VHSIC

Very high speed integrated circuits (VHSIC) was a 1980s U.S. government program. The program's mission was to research and develop very high speed integrated circuits.

The United States Department of Defense launched the VHSIC program in 1980 as a joint tri-service (Army/Navy/Air Force) program. The program led to advances in integrated circuit materials, lithography, packaging, testing, and algorithms, and created numerous computer-aided design (CAD) tools. A well-known part of the program's contribution is VHDL (VHSIC Hardware Description Language), a hardware description language (HDL). The program also redirected the military's interest in GaAs ICs back toward the commercial mainstream of CMOS circuits.[1][2]

More than $1 billion in total was spent for the VHSIC program for silicon integrated circuit technology development.[3]

A DARPA project which ran concurrently, the VLSI Project, having begun two years earlier in 1978, contributed BSD Unix, the RISC processor, the MOSIS research design fab, and greatly furthered the Mead & Conway revolution in VLSI design automation. By contrast, the VHSIC program was comparatively less cost-effective for the funds invested over a contemporaneous time frame, though the projects had different final objectives and are not entirely comparable for that reason.

References

  1. David J. Creasey (1985). Advanced Signal Processing. IEE Telecommunications Series.
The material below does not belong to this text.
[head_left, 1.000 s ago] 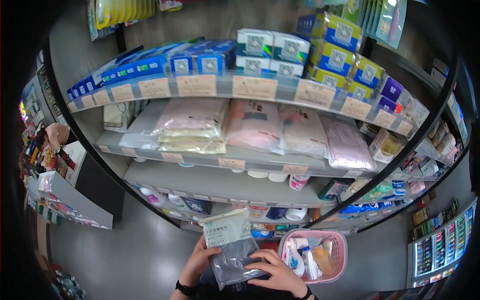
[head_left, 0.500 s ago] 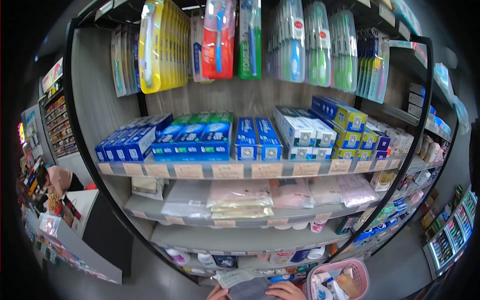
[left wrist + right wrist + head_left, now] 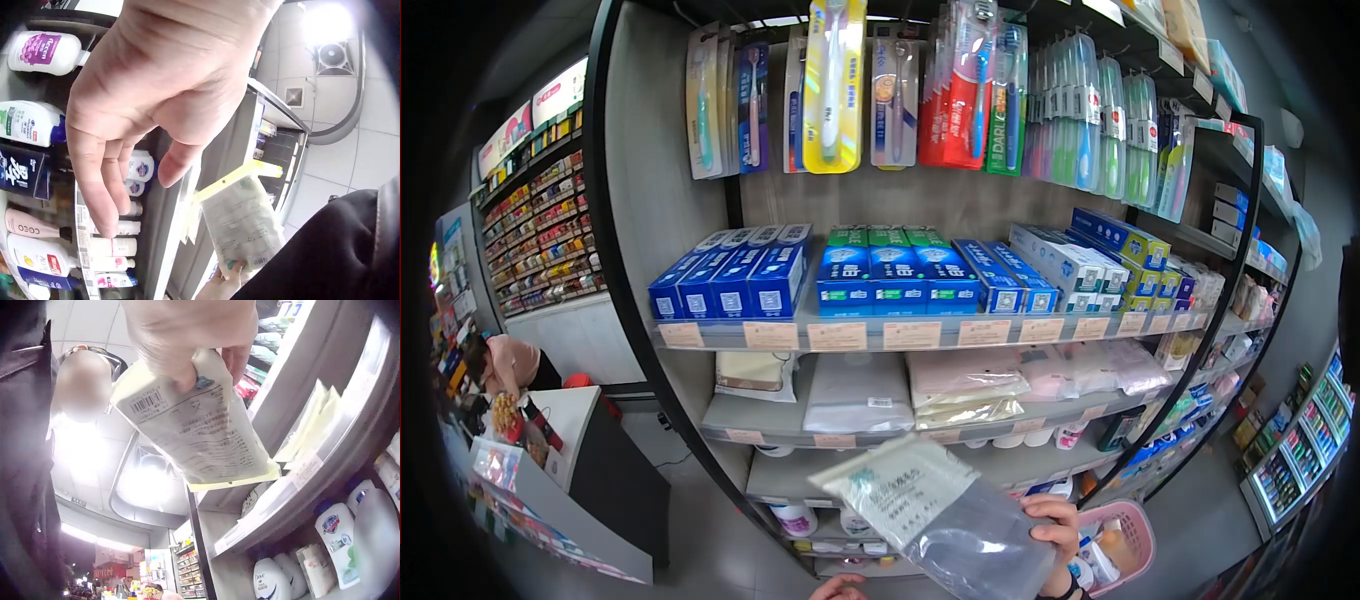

ISBN 0-86341-037-5.
  2. John B. Shoven (1988). Government Policy Towards Industry in the United States and Japan. Cambridge University Press. ISBN 0-521-33325-3.
  3. U.S. Congress, Office of Technology Assessment, Microelectronics Research and Development – A Background Paper, OTA-B P-C IT-40, pp. 21–22 (Washington , DC: U.S. Government Printing Office, March 1986).